Grahame wasn’t obsessed with looking like a glamour girl, but rather she imbued her characters with a naturalistic, raw, sensuality that felt an authentic part of the worlds she inhabited. She inherently understood this aspect of her fame and talent, saying in an interview with Silver Screen, “I dote on death scenes, or any kind of Spillane-type manhandling, because it is those scenes which linger in an audience’s memory. I don’t want to be typed as a woman with a face nice enough to look at, but I am interested in roles that sometimes turn a cinema-goer away in horror. So I didn’t mind having my face horribly scarred because my gangster boyfriend threw a pot of boiling coffee over me. Being glamorous in movie roles all the time is not only artificial but horribly monotonous . . . So far, no one has offered me the role of the Hunchback of the Notre Dame. Believe me, I’m the girl who would play it.” In short, she valued juicy roles over vanity.

She largely concluded the most visible part of her career in Hollywood with a role rather out of character for her — Ado Annie, the over-sexed farm girl in the big-screen adaptation of Rodgers and Hammerstein’s Oklahoma. She did not particularly enjoy the experience as she was not a gifted singer or dancer.
Throughout her life, Grahame struggled with her relationships and marriages. Most famously, she divorced Nicholas Ray only to later marry his son (her step-son) Tony. It must be said that this act alone is a sign of a woman with great chutzpah — to risk her career and her social standing to be with the man she loved shows a woman unafraid to go after what she wants. Risking scandal, she followed her heart. Ultimately, Grahame found marriage a losing proposition for her because she craved a career and work over domesticity. On being a housewife, she remarked, “I tried it for awhile, but I came to the conclusion that this was not the right way of life for me.”
Though Grahame’s career slowed at times and she actually did pursue domestic life with Tony Ray, she acted until the end.

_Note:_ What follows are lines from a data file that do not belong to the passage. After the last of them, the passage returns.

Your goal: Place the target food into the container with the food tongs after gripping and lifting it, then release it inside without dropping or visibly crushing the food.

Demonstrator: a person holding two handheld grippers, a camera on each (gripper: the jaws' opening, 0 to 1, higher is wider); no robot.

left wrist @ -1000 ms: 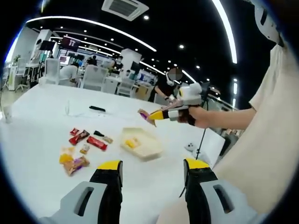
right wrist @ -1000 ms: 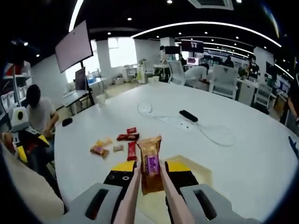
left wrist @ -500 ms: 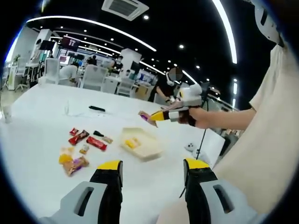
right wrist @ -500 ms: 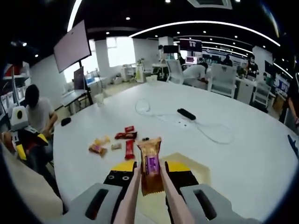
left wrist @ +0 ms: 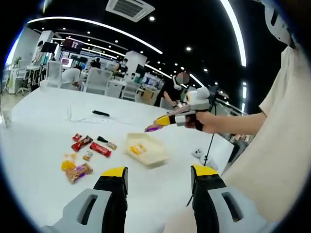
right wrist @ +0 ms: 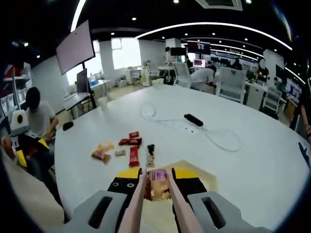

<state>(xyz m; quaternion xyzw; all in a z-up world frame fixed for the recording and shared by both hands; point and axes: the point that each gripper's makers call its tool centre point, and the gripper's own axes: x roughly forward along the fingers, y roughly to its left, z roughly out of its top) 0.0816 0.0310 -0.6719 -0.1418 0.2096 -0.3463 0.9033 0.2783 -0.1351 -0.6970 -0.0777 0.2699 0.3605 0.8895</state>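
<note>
My left gripper (left wrist: 159, 175) hangs open over the white table (left wrist: 39, 121), with nothing between its jaws. A hand holds my right gripper (left wrist: 171, 119) above a cream container (left wrist: 154, 156) that has yellow food in it. In the right gripper view, my right gripper (right wrist: 156, 174) is shut on beige food tongs (right wrist: 137, 206). The tongs pinch an orange and purple snack packet (right wrist: 158, 183), which tips forward over the container (right wrist: 206, 178). From the left gripper view the same packet (left wrist: 152, 128) hangs just above the container's far side.
Several loose snack packets (left wrist: 82, 142) (right wrist: 132, 156) lie on the table left of the container. A black remote (right wrist: 193, 120) and a white cable (right wrist: 221, 141) lie farther back. A seated person (right wrist: 40, 121) is at the table's left edge. Chairs and people fill the background.
The tongs have dipped forward and down, so the packet now tips toward the container instead of standing upright. My left gripper has not moved.
</note>
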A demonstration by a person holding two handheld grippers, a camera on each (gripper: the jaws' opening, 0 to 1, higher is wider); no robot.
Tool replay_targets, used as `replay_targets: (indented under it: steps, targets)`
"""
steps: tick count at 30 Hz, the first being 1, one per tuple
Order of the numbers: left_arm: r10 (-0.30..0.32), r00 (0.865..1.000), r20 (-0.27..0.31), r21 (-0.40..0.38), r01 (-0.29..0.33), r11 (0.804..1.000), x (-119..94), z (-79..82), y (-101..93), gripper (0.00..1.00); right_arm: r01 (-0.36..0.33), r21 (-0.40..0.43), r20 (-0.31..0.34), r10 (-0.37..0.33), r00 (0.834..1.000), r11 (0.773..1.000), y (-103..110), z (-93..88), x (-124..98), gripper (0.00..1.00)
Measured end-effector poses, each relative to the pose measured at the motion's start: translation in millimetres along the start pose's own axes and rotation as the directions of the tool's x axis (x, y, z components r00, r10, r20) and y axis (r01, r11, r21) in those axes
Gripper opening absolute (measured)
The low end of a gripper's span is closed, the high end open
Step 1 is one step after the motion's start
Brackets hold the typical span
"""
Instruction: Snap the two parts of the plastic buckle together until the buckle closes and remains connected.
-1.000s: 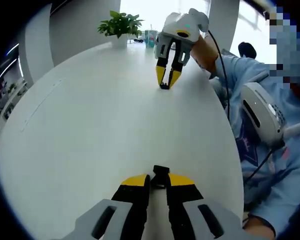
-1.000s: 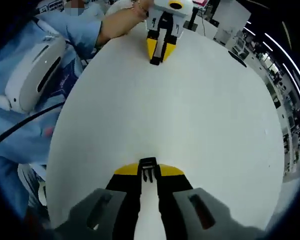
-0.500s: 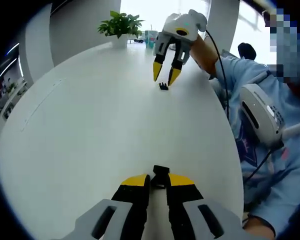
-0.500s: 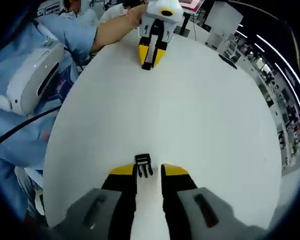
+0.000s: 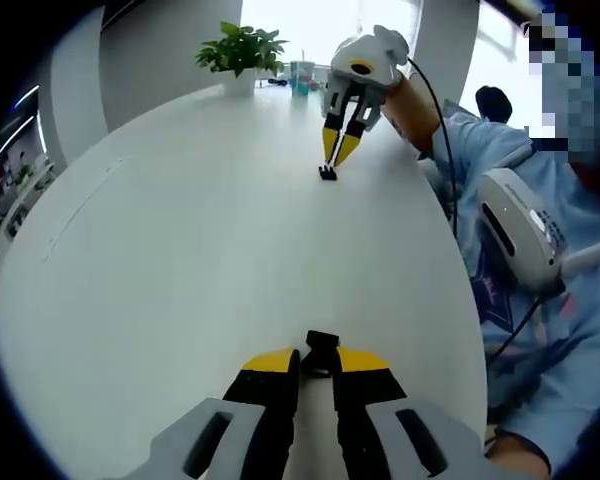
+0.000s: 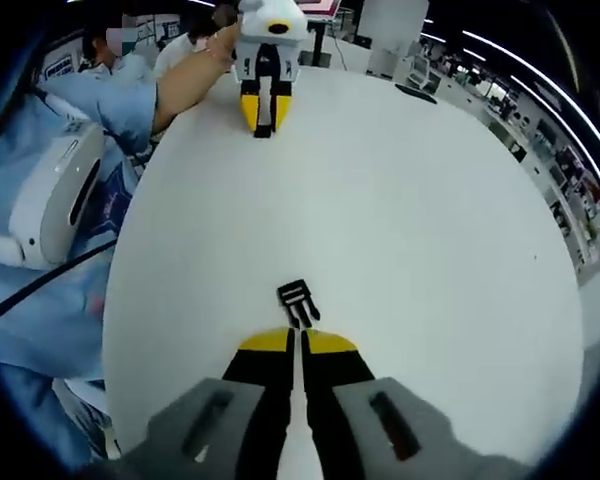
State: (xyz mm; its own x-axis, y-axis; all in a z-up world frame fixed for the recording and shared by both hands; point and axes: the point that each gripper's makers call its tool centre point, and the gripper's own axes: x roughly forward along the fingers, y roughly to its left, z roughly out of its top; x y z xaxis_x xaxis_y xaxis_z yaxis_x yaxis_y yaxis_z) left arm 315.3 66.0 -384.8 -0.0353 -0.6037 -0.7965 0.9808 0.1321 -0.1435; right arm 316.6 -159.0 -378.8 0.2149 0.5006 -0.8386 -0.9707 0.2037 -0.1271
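Two small black plastic buckle halves on a smooth round white table (image 5: 180, 250). Left gripper (image 5: 315, 358) pinches one half (image 5: 322, 344). Right gripper (image 6: 298, 338), jaws pressed together, sits just behind the pronged half (image 6: 296, 300).

Open-plan office: large white round table (image 5: 180, 230), potted plant (image 5: 240, 50), desk rows (image 6: 540, 130) under ceiling strip lights (image 6: 540, 85).
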Motion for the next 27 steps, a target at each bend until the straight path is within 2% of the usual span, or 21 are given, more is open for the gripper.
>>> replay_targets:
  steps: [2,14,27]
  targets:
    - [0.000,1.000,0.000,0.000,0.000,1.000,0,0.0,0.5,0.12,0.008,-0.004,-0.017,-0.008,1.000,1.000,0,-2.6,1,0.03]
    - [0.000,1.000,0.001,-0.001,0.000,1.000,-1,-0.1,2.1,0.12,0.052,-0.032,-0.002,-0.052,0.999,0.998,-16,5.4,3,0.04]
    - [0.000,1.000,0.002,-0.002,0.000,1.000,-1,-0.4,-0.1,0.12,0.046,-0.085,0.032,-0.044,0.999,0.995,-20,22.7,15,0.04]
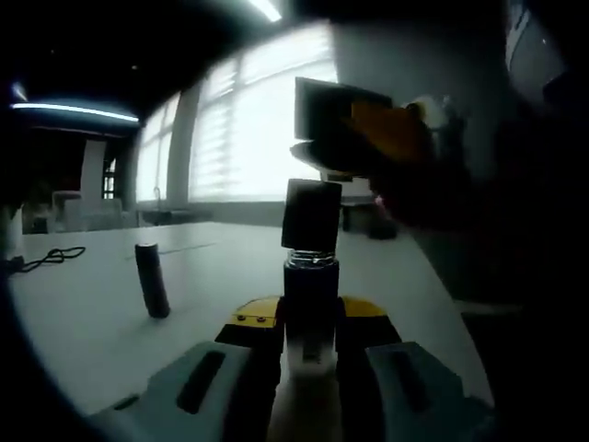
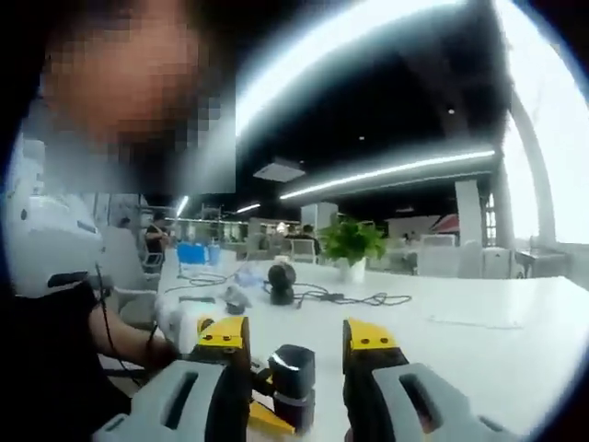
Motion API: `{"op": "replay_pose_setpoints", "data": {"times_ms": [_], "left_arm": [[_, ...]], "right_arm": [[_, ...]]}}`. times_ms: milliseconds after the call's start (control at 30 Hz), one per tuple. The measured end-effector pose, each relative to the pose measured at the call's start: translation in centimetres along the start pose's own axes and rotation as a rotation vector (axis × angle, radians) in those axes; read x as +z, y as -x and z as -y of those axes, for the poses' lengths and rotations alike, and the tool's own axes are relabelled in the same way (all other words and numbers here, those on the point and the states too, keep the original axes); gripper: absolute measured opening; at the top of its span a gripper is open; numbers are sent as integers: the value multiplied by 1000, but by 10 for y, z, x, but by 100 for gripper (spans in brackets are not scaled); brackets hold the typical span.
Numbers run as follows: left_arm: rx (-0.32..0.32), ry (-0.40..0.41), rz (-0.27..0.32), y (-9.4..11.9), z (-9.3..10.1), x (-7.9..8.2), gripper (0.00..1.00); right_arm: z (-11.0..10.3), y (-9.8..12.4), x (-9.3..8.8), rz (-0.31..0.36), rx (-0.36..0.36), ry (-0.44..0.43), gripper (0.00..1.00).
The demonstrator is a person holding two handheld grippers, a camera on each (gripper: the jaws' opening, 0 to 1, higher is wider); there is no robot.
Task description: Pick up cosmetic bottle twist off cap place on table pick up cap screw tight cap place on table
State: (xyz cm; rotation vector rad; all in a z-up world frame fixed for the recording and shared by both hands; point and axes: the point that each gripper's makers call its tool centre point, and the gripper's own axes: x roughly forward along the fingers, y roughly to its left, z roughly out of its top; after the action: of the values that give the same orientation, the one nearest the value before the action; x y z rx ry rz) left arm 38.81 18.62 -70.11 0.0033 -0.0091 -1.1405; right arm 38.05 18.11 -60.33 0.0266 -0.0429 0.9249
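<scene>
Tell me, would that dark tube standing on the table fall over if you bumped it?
Probably yes. The dark tube is tall and thin, standing on a narrow end on the smooth white table, and it already looks slightly tilted. If it tips, its round shape suggests it would likely roll.

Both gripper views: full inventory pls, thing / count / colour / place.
Cosmetic bottle: 1, dark with pale lower body, upright between the left gripper's jaws.
Cap: 1, black, square, just above the bottle's neck; whether seated or lifted I cannot tell.
Dark cylinder: 1, black, standing slightly tilted on the table.
Table: 1, white.
Cable: 1, black, far edge of the table.
Potted plant: 1, green in a white pot, on the table in the right gripper view.
Round black device: 1, with cables beside it.
Left gripper: grey with yellow tips, shut on the bottle.
Right gripper: same colours, jaws apart around the cap.
</scene>
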Motion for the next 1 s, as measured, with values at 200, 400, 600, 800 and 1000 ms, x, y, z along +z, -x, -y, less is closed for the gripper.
{"op": "replay_pose_setpoints", "data": {"times_ms": [200,400,600,800,1000], "left_arm": [[-18,2,1,0,3,0,12],[-37,6,2,0,6,0,12],[-35,4,2,0,5,0,12],[-32,5,2,0,5,0,12],[-33,5,2,0,4,0,12]], "right_arm": [[-3,2,-16,-7,154,-20,40],[-15,5,-27,-53,369,42,37],[-6,-4,-34,-97,454,17,33],[-18,-11,-36,-108,536,-2,28],[-19,-17,-38,-123,560,-3,21]]}}
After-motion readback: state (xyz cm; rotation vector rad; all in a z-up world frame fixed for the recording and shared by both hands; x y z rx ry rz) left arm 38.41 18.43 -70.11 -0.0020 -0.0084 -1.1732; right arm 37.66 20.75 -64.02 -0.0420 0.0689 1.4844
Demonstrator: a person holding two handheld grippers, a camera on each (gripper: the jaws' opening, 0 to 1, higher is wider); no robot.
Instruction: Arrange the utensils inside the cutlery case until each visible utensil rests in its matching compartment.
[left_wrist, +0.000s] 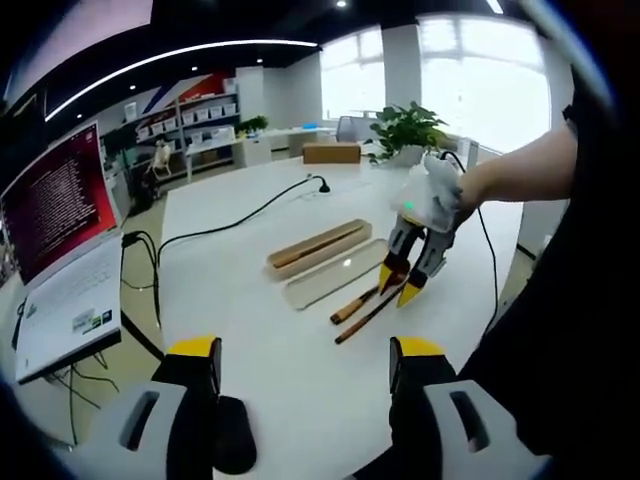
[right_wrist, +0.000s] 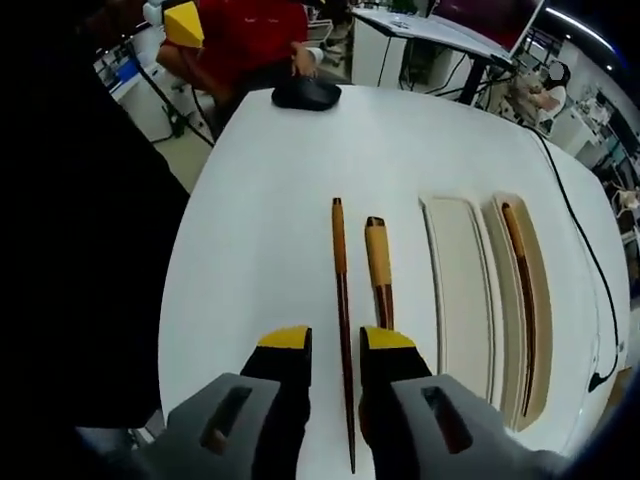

Even when faced with a terminal cancer diagnosis, she continued to act right up until she passed away. Though she worked throughout her life, she had two periods of extraordinary output–between 1951 and 1955, she made more than a dozen films and then, near the end of her life, between 1978 and 1980, she made three films and appeared in four plays, a television movie, and a TV show. In her early days, she had set out to become a dedicated actress. In the last few years of her life, she finally made good on that deal for herself in her own mind, performing Shakespeare and classical theatre. Grahame died of stomach cancer when she was only 57 in October 1981.
She went through life with an insatiable appetite, always wanting to improve. Grahame herself viewed her sense of drive as a positive attribute, ”You go through life in a series of peaks and valleys. Like you do a picture called Crossfire and you get an Academy Award nomination, and you do a picture called The Bad and the Beautiful and you win an Oscar and you find yourself in a situation where you get offered all kinds of interesting things that nobody would have dreamed of offering before. You’re the flavor of the month, you’re the news. Then it goes down a shade, and you do something else; then some slight thing happens, and you do a television series, now your life comes up to a peak again. It’s all highs and lows. I feel there’s so much I’ve got to learn. In a sense, I think we’re always moving toward something, never feeling that we’ve achieved it, and never feeling that we’ve done the best that we’re able to do. And I think that’s healthy.”
Great article on my favourite Film Noir actress. Her performance in the much overlooked In A Lonely Place is breathtaking, as is Bogie’s. Thanks for highlighting Gloria’s story.